◆ **TO DO**:
What you produce should match the records exactly, line for line.

◆ **DATASET ENTRIES**:
========================

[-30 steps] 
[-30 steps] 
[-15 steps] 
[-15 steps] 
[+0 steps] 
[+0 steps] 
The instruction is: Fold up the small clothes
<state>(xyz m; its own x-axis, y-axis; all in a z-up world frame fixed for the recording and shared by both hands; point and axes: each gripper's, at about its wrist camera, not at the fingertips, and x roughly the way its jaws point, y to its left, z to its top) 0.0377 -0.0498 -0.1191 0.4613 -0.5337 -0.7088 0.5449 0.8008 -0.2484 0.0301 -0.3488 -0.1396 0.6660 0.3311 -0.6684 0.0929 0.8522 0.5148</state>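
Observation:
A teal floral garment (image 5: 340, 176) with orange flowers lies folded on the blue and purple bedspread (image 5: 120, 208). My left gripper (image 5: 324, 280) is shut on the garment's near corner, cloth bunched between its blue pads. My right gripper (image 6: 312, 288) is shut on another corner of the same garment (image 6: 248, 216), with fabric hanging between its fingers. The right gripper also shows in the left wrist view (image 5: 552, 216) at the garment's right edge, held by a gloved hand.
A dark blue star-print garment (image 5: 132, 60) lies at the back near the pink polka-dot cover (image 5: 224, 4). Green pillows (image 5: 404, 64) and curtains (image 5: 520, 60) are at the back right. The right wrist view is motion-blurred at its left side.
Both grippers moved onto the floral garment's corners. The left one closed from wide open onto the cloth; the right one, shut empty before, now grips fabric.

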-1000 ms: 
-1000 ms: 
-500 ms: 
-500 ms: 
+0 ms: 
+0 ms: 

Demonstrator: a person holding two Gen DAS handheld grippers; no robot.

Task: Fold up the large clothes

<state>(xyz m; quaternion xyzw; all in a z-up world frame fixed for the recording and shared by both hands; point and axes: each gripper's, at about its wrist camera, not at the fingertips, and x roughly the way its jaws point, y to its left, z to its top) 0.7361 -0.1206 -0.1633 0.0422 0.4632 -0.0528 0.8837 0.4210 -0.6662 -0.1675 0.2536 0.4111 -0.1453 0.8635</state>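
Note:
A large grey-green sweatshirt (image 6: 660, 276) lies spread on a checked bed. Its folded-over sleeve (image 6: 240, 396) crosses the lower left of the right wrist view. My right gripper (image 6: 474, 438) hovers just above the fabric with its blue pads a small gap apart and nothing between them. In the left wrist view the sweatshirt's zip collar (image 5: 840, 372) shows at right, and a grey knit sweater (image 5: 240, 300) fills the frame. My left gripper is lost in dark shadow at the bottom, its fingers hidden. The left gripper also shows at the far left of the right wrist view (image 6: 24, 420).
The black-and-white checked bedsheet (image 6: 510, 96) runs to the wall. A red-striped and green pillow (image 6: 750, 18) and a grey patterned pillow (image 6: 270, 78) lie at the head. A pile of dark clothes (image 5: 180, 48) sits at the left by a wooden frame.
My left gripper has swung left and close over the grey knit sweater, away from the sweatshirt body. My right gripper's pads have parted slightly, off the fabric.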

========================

◆ **RESULT OF THE EXERCISE**:
[-30 steps] 
[-30 steps] 
[-15 steps] 
[-15 steps] 
[+0 steps] 
[+0 steps] 
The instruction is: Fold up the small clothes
<state>(xyz m; its own x-axis, y-axis; all in a z-up world frame fixed for the recording and shared by both hands; point and axes: each gripper's, at about its wrist camera, not at the fingertips, and x roughly the way its jaws point, y to its left, z to its top) 0.0377 -0.0498 -0.1191 0.4613 -0.5337 -0.7088 0.5449 0.8008 -0.2484 0.0301 -0.3488 -0.1396 0.6660 0.3311 -0.6684 0.0929 0.8522 0.5148</state>
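Observation:
A teal floral garment (image 5: 340, 176) with orange flowers lies folded on the blue and purple bedspread (image 5: 120, 208). My left gripper (image 5: 324, 280) is shut on the garment's near corner, cloth bunched between its blue pads. My right gripper (image 6: 312, 288) is shut on another corner of the same garment (image 6: 248, 216), with fabric hanging between its fingers. The right gripper also shows in the left wrist view (image 5: 552, 216) at the garment's right edge, held by a gloved hand.
A dark blue star-print garment (image 5: 132, 60) lies at the back near the pink polka-dot cover (image 5: 224, 4). Green pillows (image 5: 404, 64) and curtains (image 5: 520, 60) are at the back right. The right wrist view is motion-blurred at its left side.
Both grippers moved onto the floral garment's corners. The left one closed from wide open onto the cloth; the right one, shut empty before, now grips fabric.
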
-1000 ms: 
-1000 ms: 
-500 ms: 
-500 ms: 
+0 ms: 
+0 ms: 

Demonstrator: a person holding two Gen DAS handheld grippers; no robot.

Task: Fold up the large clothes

<state>(xyz m; quaternion xyzw; all in a z-up world frame fixed for the recording and shared by both hands; point and axes: each gripper's, at about its wrist camera, not at the fingertips, and x roughly the way its jaws point, y to its left, z to its top) 0.7361 -0.1206 -0.1633 0.0422 0.4632 -0.0528 0.8837 0.4210 -0.6662 -0.1675 0.2536 0.4111 -0.1453 0.8635</state>
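Note:
A large grey-green sweatshirt (image 6: 660, 276) lies spread on a checked bed. Its folded-over sleeve (image 6: 240, 396) crosses the lower left of the right wrist view. My right gripper (image 6: 474, 438) hovers just above the fabric with its blue pads a small gap apart and nothing between them. In the left wrist view the sweatshirt's zip collar (image 5: 840, 372) shows at right, and a grey knit sweater (image 5: 240, 300) fills the frame. My left gripper is lost in dark shadow at the bottom, its fingers hidden. The left gripper also shows at the far left of the right wrist view (image 6: 24, 420).
The black-and-white checked bedsheet (image 6: 510, 96) runs to the wall. A red-striped and green pillow (image 6: 750, 18) and a grey patterned pillow (image 6: 270, 78) lie at the head. A pile of dark clothes (image 5: 180, 48) sits at the left by a wooden frame.
My left gripper has swung left and close over the grey knit sweater, away from the sweatshirt body. My right gripper's pads have parted slightly, off the fabric.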

Nothing further remains in this exercise.